*Task statement*
From the first line to the last, print the records exactly, leaving out the pictures.

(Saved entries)
-- -- --
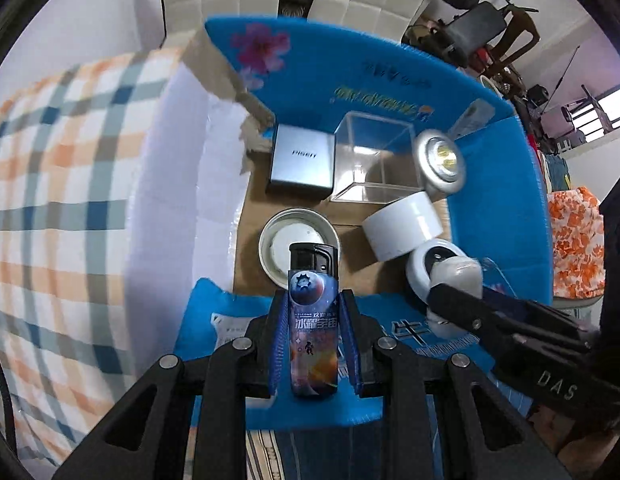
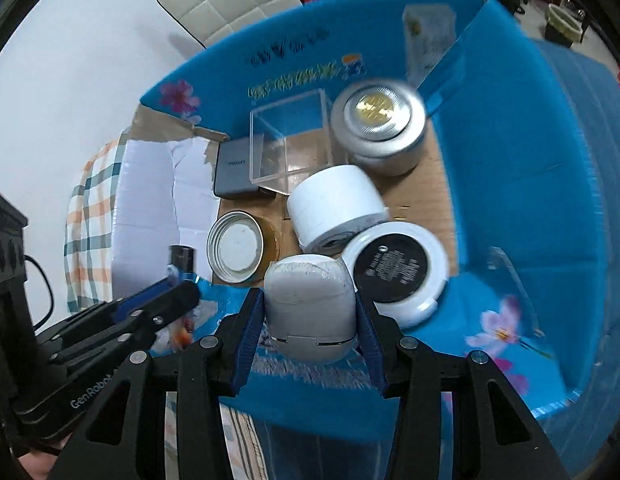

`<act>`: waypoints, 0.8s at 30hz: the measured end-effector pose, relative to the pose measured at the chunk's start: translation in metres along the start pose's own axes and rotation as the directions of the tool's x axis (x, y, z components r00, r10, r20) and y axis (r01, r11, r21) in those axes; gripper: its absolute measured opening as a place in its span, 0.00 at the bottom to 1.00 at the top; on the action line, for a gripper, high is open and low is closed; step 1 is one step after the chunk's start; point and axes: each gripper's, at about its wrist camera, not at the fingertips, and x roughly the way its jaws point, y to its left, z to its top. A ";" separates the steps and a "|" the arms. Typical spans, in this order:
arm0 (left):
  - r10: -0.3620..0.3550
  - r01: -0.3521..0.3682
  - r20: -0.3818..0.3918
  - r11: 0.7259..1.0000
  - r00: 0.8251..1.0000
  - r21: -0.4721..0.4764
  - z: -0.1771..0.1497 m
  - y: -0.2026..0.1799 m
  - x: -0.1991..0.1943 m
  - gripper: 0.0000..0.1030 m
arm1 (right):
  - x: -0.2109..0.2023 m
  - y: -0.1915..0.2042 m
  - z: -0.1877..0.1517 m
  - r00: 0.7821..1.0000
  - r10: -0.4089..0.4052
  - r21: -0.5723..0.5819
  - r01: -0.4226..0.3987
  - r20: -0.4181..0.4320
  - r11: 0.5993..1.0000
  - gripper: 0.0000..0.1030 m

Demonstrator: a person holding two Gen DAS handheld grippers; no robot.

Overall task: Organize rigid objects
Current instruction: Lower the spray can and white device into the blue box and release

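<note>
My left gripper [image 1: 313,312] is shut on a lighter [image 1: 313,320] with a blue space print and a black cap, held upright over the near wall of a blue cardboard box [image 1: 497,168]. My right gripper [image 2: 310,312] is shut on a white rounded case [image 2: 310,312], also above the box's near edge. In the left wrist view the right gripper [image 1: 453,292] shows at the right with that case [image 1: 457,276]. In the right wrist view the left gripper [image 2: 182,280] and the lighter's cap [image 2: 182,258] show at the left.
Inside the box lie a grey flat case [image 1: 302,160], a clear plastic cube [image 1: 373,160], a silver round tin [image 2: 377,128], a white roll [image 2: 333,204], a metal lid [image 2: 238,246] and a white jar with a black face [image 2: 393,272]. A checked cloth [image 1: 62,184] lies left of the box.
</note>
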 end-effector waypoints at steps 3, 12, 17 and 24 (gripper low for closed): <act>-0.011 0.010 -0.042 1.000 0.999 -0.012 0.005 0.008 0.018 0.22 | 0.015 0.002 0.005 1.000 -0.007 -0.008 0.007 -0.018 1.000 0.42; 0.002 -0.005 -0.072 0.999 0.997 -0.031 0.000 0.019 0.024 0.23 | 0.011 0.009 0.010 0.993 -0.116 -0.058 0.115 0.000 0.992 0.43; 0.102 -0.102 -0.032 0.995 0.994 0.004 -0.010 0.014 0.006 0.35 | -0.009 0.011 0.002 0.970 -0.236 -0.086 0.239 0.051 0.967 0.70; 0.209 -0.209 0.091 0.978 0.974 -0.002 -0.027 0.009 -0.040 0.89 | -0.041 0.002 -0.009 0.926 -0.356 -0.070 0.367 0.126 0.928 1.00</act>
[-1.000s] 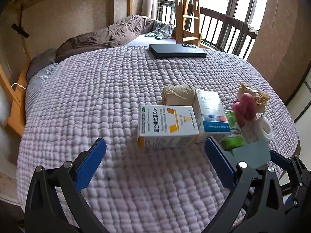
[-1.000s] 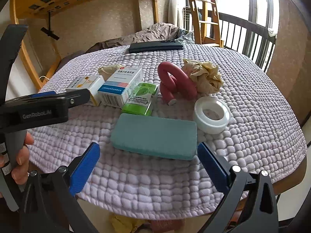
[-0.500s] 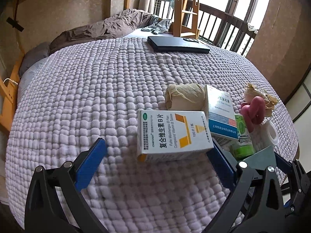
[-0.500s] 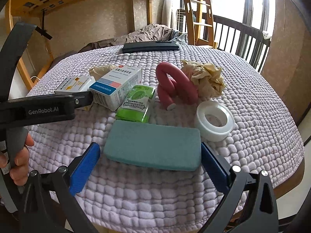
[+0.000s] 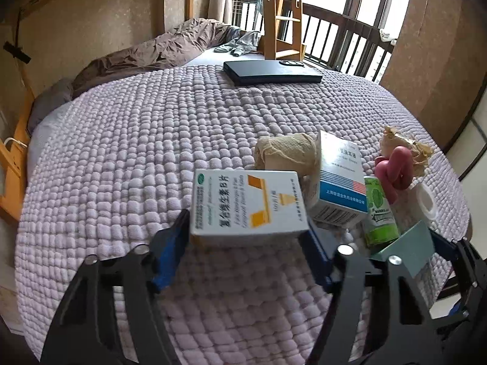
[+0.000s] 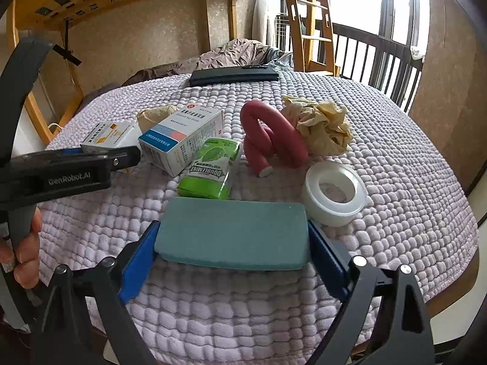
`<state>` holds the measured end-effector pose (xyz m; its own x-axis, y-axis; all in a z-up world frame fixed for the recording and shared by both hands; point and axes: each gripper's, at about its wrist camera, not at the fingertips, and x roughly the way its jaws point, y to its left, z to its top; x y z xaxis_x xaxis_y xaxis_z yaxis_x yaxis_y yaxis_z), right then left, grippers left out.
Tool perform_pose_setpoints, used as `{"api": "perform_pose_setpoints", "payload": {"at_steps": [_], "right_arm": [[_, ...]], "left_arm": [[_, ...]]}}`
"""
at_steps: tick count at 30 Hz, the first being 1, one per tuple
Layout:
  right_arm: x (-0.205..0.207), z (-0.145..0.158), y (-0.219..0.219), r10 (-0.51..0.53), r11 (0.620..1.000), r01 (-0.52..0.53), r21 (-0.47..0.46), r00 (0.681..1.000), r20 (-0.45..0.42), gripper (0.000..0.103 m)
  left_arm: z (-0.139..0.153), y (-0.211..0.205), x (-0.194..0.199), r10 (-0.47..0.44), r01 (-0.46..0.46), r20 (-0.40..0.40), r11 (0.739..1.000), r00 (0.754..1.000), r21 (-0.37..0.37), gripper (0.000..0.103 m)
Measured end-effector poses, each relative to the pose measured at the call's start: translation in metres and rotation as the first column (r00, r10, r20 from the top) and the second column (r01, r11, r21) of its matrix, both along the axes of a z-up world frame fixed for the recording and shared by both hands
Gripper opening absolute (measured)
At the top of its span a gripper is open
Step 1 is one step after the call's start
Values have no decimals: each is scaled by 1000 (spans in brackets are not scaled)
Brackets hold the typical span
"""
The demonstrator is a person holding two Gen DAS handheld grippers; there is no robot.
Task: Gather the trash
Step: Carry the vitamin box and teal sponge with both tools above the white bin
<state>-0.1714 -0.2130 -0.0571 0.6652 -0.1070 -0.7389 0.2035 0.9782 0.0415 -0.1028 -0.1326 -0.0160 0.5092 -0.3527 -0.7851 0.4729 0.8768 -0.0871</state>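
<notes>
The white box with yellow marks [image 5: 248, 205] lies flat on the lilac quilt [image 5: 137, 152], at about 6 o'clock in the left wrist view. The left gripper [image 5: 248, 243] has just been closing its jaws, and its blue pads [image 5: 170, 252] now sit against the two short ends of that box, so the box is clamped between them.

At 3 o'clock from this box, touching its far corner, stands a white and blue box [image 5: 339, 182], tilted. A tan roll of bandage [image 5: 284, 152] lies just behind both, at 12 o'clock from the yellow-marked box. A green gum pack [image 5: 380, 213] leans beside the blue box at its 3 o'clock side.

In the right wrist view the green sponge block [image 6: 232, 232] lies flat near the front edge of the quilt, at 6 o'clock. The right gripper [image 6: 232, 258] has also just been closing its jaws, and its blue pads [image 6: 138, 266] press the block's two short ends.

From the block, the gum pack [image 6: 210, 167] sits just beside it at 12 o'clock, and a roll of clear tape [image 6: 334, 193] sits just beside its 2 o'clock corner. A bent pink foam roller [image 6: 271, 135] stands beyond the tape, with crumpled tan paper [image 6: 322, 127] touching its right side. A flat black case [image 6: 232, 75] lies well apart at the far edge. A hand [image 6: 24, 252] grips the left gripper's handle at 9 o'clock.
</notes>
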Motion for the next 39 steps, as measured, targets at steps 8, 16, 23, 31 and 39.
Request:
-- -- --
*Your solution*
`<act>`: waypoints, 0.8s at 30hz: the measured end-effector pose, relative to the pose measured at the chunk's start: translation in metres along the start pose's own axes and rotation as the directions of the tool's x axis (x, y, z components r00, r10, r20) and y axis (r01, r11, r21) in those axes; gripper: its absolute measured opening as a place in its span, 0.00 at the bottom to 1.00 at the top; on the action line, for a gripper, high is open and low is closed; step 1 is one step after the chunk's start; point and axes: each gripper's, at about its wrist camera, not at the fingertips, and x roughly the way its jaws point, y to its left, z to its top. A ";" separates the steps and a "|" the arms. Typical spans, in this order:
arm0 (left):
  - r10: -0.3620..0.3550
  - r01: -0.3521..0.3682
  - r20: -0.3818..0.3918
  - r11: 0.7259..1.0000
  - r00: 0.8251..1.0000
  - r21: -0.4721..0.4764
  - z: -0.1771..0.1497 m
  - y: -0.2026..0.1799 m
  - x: -0.1991..0.1943 m
  - gripper: 0.0000..0.1030 m
arm1 (right):
  - x: -0.2109..0.2023 m
  - y: -0.1915..0.2042 m
  - z: -0.1877..0.1517 m
  - r00: 0.7821..1.0000
  - r10: -0.4089..0.4052
  - r21: -0.5723..0.5819
  - r01: -0.4226..0.3987
  - r20: -0.4181..0.4320
  - r11: 0.5993..1.0000
  - gripper: 0.0000..0.1030 m

Demonstrator: a person holding two Gen DAS handheld grippers; no robot.

Overall task: Organize rigid objects
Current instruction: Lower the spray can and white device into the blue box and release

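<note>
My left gripper [image 1: 313,312] is shut on a lighter [image 1: 313,320] with a blue space print and a black cap, held upright over the near wall of a blue cardboard box [image 1: 497,168]. My right gripper [image 2: 310,312] is shut on a white rounded case [image 2: 310,312], also above the box's near edge. In the left wrist view the right gripper [image 1: 453,292] shows at the right with that case [image 1: 457,276]. In the right wrist view the left gripper [image 2: 182,280] and the lighter's cap [image 2: 182,258] show at the left.
Inside the box lie a grey flat case [image 1: 302,160], a clear plastic cube [image 1: 373,160], a silver round tin [image 2: 377,128], a white roll [image 2: 333,204], a metal lid [image 2: 238,246] and a white jar with a black face [image 2: 393,272]. A checked cloth [image 1: 62,184] lies left of the box.
</note>
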 end-effector waypoints at steps 3, 12, 17 and 24 (gripper low for closed): <act>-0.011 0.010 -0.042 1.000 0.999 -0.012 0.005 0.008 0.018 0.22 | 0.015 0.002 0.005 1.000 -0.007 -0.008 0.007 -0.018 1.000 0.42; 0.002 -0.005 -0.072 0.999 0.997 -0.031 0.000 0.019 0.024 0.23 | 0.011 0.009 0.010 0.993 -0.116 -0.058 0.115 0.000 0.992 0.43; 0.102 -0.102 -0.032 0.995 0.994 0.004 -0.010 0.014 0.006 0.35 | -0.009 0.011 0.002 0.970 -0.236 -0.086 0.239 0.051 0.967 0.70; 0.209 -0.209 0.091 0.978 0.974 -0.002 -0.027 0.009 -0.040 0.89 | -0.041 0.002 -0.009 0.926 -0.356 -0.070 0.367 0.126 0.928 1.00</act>
[-1.000s] 
[-1.000s] 
[-0.500s] 
[-0.500s] 
[+0.000s] 
[+0.000s] 
`<state>` holds the measured end-effector pose (xyz m; its own x-axis, y-axis; all in a z-up world frame fixed for the recording and shared by both hands; point and axes: each gripper's, at about its wrist camera, not at the fingertips, and x roughly the way its jaws point, y to its left, z to its top; x y z xaxis_x xaxis_y xaxis_z yaxis_x yaxis_y yaxis_z), right then left, grippers left out.
Tool perform_pose_setpoints, used as `{"api": "perform_pose_setpoints", "payload": {"at_steps": [_], "right_arm": [[_, ...]], "left_arm": [[_, ...]]}}`
"""
at_steps: tick count at 30 Hz, the first being 1, one per tuple
Layout:
  right_arm: x (-0.205..0.207), z (-0.145..0.158), y (-0.219..0.219), r10 (-0.51..0.53), r11 (0.620..1.000), r01 (-0.52..0.53), r21 (-0.47..0.46), r00 (0.681..1.000), r20 (-0.45..0.42), gripper (0.000..0.103 m)
  left_arm: z (-0.139..0.153), y (-0.211..0.205), x (-0.194..0.199), r10 (-0.47..0.44), r01 (-0.46..0.46), r20 (-0.40..0.40), r11 (0.739..1.000), r00 (0.754..1.000), r21 (-0.37..0.37), gripper (0.000..0.103 m)
Measured end-effector poses, each relative to the pose measured at the call's start: translation in metres and rotation as the first column (r00, r10, r20 from the top) and the second column (r01, r11, r21) of its matrix, both along the axes of a z-up world frame fixed for the recording and shared by both hands
Gripper opening absolute (measured)
At the top of its span a gripper is open
Step 1 is one step after the call's start
Values have no decimals: each is scaled by 1000 (spans in brackets are not scaled)
Brackets hold the typical span
"""
The demonstrator is a person holding two Gen DAS handheld grippers; there is no robot.
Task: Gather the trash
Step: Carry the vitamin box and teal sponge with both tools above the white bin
<state>-0.1714 -0.2130 -0.0571 0.6652 -0.1070 -0.7389 0.2035 0.9782 0.0415 -0.1028 -0.1326 -0.0160 0.5092 -0.3527 -0.7851 0.4729 0.8768 -0.0871</state>
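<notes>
The white box with yellow marks [image 5: 248, 205] lies flat on the lilac quilt [image 5: 137, 152], at about 6 o'clock in the left wrist view. The left gripper [image 5: 248, 243] has just been closing its jaws, and its blue pads [image 5: 170, 252] now sit against the two short ends of that box, so the box is clamped between them.

At 3 o'clock from this box, touching its far corner, stands a white and blue box [image 5: 339, 182], tilted. A tan roll of bandage [image 5: 284, 152] lies just behind both, at 12 o'clock from the yellow-marked box. A green gum pack [image 5: 380, 213] leans beside the blue box at its 3 o'clock side.

In the right wrist view the green sponge block [image 6: 232, 232] lies flat near the front edge of the quilt, at 6 o'clock. The right gripper [image 6: 232, 258] has also just been closing its jaws, and its blue pads [image 6: 138, 266] press the block's two short ends.

From the block, the gum pack [image 6: 210, 167] sits just beside it at 12 o'clock, and a roll of clear tape [image 6: 334, 193] sits just beside its 2 o'clock corner. A bent pink foam roller [image 6: 271, 135] stands beyond the tape, with crumpled tan paper [image 6: 322, 127] touching its right side. A flat black case [image 6: 232, 75] lies well apart at the far edge. A hand [image 6: 24, 252] grips the left gripper's handle at 9 o'clock.
</notes>
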Motion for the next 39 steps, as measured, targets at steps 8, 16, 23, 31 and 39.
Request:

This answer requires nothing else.